** Work order **
For the entries below, report the number of lines where the string "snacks" appears, and only that number.

[Stored data entries]
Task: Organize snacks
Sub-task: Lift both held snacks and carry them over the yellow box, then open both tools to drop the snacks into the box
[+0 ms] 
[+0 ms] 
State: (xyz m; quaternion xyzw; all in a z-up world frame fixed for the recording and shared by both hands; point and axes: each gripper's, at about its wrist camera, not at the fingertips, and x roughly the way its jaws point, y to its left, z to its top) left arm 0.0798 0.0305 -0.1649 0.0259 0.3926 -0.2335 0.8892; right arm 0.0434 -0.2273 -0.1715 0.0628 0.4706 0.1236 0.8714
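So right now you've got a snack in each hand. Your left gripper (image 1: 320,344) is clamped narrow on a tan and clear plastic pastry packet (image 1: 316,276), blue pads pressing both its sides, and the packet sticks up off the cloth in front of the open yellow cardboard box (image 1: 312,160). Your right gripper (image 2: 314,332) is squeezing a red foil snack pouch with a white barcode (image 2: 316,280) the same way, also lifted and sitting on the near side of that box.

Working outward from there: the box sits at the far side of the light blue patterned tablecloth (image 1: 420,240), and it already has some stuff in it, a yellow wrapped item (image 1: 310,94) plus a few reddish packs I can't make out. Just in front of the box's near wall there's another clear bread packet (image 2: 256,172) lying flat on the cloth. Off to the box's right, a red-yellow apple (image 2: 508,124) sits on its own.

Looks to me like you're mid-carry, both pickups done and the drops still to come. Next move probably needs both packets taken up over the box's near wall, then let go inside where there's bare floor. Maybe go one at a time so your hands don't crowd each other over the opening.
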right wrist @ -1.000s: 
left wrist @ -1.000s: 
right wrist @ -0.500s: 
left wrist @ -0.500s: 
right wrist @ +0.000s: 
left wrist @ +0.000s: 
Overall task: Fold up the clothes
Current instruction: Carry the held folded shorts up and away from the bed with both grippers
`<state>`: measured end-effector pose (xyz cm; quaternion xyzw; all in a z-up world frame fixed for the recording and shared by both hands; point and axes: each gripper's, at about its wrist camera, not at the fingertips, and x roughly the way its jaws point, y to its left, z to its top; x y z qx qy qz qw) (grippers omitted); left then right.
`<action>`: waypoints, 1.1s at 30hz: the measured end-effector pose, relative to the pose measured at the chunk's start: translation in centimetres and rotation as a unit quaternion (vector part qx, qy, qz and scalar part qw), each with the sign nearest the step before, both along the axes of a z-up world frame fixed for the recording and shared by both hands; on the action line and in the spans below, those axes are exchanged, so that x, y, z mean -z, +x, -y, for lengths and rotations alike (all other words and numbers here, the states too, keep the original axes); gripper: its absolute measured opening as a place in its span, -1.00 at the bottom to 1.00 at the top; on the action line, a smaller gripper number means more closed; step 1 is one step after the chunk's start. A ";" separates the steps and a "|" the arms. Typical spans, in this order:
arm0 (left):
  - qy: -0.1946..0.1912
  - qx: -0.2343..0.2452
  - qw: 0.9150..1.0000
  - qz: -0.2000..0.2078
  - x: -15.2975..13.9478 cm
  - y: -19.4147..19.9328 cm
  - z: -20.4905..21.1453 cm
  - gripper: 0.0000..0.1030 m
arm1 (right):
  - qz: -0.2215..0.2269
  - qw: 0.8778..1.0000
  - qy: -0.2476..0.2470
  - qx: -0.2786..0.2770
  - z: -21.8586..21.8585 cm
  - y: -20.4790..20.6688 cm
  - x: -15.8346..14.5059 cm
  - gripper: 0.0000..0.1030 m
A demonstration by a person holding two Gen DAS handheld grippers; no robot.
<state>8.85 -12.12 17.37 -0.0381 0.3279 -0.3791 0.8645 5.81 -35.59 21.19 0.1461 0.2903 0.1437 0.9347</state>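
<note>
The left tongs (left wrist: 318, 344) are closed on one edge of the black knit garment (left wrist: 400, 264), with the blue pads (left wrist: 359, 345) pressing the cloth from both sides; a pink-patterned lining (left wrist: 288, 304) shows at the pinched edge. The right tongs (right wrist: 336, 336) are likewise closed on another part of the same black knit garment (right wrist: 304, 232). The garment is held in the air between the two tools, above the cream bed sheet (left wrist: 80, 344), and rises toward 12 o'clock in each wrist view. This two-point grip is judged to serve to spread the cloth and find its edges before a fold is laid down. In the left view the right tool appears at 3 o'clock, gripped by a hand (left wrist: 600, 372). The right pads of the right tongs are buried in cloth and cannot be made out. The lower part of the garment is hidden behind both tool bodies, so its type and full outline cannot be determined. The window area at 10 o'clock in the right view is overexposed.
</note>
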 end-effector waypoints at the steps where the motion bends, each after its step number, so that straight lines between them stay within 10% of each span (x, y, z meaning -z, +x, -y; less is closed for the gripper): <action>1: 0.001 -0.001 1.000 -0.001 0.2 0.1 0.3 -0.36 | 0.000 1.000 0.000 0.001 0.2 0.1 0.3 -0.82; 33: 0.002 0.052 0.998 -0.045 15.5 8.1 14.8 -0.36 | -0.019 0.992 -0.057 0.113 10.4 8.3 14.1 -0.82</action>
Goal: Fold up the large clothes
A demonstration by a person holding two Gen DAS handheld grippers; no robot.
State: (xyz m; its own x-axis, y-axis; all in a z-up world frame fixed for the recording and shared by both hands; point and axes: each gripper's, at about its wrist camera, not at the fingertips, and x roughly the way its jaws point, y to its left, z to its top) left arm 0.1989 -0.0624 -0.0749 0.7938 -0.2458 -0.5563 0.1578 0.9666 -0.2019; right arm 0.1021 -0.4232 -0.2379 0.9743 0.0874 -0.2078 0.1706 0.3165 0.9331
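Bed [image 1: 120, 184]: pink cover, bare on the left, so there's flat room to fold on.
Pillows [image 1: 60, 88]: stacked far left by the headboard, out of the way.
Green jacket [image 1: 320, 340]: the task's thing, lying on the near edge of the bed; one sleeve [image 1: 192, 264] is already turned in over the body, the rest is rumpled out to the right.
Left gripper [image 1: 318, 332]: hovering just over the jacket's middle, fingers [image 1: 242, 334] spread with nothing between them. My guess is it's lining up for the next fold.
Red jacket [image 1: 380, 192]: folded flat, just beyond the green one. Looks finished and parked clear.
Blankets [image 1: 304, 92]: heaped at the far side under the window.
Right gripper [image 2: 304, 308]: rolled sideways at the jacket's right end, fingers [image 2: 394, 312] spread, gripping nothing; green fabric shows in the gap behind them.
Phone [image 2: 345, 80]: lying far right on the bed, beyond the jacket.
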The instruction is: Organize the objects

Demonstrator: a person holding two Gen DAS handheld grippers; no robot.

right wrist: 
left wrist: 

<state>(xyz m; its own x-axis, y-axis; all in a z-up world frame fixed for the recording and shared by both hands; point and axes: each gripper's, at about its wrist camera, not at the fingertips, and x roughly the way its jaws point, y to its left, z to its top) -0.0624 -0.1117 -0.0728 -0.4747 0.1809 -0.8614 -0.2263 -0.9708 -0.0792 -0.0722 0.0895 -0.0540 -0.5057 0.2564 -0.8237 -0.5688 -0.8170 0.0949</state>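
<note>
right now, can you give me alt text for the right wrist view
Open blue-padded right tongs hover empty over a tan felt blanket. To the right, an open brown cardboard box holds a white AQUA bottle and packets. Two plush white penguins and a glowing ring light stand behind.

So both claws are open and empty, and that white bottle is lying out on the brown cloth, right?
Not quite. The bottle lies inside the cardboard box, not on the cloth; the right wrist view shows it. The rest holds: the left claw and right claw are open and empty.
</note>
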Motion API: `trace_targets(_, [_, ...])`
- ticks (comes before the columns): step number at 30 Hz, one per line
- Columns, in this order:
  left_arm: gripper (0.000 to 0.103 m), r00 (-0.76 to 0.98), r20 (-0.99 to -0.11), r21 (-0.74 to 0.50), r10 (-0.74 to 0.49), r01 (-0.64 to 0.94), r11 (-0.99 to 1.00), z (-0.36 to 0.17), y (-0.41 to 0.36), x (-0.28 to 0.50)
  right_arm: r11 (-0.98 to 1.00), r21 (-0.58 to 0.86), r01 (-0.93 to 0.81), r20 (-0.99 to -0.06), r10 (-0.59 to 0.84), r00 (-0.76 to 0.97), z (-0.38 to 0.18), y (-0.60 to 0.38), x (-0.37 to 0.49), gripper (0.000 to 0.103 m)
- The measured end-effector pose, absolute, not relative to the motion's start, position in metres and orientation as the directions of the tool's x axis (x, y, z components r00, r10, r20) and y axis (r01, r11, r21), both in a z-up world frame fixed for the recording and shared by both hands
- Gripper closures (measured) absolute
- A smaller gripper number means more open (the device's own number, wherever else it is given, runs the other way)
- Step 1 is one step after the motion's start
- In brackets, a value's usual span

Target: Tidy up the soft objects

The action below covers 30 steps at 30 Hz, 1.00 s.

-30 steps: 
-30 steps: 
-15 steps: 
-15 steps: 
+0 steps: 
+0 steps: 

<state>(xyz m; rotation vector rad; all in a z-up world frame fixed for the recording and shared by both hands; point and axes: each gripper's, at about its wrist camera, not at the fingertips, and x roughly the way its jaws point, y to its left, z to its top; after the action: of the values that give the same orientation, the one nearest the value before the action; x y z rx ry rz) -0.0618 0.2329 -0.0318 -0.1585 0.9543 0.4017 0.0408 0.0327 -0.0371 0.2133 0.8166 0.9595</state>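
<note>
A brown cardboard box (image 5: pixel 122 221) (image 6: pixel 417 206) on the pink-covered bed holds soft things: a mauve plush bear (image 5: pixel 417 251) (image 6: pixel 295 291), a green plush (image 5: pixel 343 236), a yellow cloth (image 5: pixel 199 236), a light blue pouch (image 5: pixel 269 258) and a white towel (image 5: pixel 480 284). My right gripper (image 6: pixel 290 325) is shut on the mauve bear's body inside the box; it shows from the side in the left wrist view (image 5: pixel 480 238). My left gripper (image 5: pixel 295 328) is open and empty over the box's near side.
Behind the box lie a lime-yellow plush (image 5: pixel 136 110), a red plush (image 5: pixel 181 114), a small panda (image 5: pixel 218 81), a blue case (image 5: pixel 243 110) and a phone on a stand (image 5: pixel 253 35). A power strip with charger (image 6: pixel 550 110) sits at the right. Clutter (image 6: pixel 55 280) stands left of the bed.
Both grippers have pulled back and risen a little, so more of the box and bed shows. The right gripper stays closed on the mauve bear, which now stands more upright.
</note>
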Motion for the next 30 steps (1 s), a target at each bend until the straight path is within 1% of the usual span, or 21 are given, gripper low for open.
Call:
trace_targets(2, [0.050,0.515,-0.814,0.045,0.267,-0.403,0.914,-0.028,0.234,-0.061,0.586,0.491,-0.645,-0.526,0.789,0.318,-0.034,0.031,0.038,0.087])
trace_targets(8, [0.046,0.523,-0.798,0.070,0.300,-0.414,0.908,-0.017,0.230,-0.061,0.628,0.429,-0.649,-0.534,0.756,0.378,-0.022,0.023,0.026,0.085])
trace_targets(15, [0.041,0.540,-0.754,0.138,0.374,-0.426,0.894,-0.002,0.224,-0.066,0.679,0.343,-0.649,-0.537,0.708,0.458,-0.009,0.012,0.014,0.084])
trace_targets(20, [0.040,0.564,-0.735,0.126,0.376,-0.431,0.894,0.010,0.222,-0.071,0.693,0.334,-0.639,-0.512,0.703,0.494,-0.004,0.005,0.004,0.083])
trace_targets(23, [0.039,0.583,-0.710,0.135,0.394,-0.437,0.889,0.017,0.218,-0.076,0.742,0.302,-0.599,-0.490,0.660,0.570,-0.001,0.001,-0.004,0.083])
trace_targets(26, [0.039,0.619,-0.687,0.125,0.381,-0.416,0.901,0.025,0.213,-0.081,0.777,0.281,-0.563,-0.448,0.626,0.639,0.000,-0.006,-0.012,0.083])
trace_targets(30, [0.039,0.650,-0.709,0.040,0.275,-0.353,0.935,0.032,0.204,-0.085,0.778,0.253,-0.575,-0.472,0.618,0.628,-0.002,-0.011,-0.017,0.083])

** Exercise result **
2